*Problem to work on*: Would you please retype, exactly, the lines of the listing below between the line with "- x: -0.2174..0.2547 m" and the line with "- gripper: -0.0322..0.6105", inclusive?

** Opening Records provided block **

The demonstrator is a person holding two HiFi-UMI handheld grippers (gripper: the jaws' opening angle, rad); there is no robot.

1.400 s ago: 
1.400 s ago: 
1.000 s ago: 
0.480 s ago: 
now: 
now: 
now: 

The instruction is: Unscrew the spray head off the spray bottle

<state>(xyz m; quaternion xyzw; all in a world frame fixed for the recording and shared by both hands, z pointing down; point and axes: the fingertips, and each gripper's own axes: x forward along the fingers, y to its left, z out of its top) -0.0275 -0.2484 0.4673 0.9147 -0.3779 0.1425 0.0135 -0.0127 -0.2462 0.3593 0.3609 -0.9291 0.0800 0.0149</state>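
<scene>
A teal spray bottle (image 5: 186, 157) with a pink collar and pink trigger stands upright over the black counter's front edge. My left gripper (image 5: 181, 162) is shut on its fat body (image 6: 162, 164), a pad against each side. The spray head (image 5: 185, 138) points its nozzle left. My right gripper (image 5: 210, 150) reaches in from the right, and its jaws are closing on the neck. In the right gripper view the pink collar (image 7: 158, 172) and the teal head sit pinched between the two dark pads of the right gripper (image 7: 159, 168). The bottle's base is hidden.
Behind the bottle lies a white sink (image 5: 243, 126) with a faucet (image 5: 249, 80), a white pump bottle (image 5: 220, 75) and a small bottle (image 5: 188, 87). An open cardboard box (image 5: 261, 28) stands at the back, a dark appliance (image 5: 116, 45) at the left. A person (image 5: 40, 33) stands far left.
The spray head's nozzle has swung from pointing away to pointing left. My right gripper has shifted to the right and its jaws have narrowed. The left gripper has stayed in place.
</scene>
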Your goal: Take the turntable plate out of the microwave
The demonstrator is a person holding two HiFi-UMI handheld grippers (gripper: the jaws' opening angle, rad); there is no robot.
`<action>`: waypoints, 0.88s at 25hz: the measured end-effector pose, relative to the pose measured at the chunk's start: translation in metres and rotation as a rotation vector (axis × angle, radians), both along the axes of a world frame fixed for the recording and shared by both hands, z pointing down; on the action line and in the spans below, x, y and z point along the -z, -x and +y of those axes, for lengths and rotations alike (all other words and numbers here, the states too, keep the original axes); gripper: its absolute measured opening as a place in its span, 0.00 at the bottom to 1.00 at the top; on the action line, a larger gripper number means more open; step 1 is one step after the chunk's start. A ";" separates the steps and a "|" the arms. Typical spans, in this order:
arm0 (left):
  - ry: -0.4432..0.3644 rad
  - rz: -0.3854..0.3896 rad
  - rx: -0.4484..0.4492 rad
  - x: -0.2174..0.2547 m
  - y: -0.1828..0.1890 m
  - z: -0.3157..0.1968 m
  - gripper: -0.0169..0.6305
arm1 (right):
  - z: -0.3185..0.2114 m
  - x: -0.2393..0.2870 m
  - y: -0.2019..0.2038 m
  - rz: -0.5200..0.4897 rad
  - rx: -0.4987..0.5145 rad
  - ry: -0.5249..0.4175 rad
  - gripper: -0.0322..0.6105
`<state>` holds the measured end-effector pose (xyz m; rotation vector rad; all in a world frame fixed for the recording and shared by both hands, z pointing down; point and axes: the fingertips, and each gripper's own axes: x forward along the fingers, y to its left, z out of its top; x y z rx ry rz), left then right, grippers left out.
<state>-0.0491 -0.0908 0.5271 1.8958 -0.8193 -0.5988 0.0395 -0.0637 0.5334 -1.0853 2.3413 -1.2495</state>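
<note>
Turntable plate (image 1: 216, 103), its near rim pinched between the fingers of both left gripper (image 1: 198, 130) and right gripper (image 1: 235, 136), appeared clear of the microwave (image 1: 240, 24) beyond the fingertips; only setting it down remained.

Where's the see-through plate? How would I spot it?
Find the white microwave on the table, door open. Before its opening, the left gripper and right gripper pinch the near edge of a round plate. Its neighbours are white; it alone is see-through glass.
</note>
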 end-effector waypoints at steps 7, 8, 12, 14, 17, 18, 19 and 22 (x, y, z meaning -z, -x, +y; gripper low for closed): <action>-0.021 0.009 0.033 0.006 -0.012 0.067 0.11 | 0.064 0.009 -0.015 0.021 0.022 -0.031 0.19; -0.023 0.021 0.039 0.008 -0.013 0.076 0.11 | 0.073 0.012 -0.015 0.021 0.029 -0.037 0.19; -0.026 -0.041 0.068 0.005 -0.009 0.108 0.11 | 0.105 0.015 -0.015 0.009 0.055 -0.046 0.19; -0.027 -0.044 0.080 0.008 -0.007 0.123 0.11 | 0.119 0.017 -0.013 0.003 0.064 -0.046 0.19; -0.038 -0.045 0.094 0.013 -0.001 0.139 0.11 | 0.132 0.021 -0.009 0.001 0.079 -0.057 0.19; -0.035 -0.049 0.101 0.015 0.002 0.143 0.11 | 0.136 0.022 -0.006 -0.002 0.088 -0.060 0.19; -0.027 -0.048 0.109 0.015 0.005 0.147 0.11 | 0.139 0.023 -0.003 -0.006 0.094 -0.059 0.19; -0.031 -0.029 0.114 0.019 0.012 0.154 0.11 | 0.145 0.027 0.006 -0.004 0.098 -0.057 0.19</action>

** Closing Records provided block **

*Response to the task*:
  - x: -0.2174..0.2547 m
  - y: -0.1828..0.1890 m
  - z: -0.3157..0.1968 m
  - gripper: -0.0169..0.6305
arm1 (right):
  - z: -0.3185..0.2114 m
  - x: -0.2393..0.2870 m
  - y: -0.2019..0.2038 m
  - rz: -0.5200..0.4897 rad
  - rx: -0.4987..0.5145 rad
  - ry: -0.5249..0.4175 rad
  - gripper: -0.0322..0.6105

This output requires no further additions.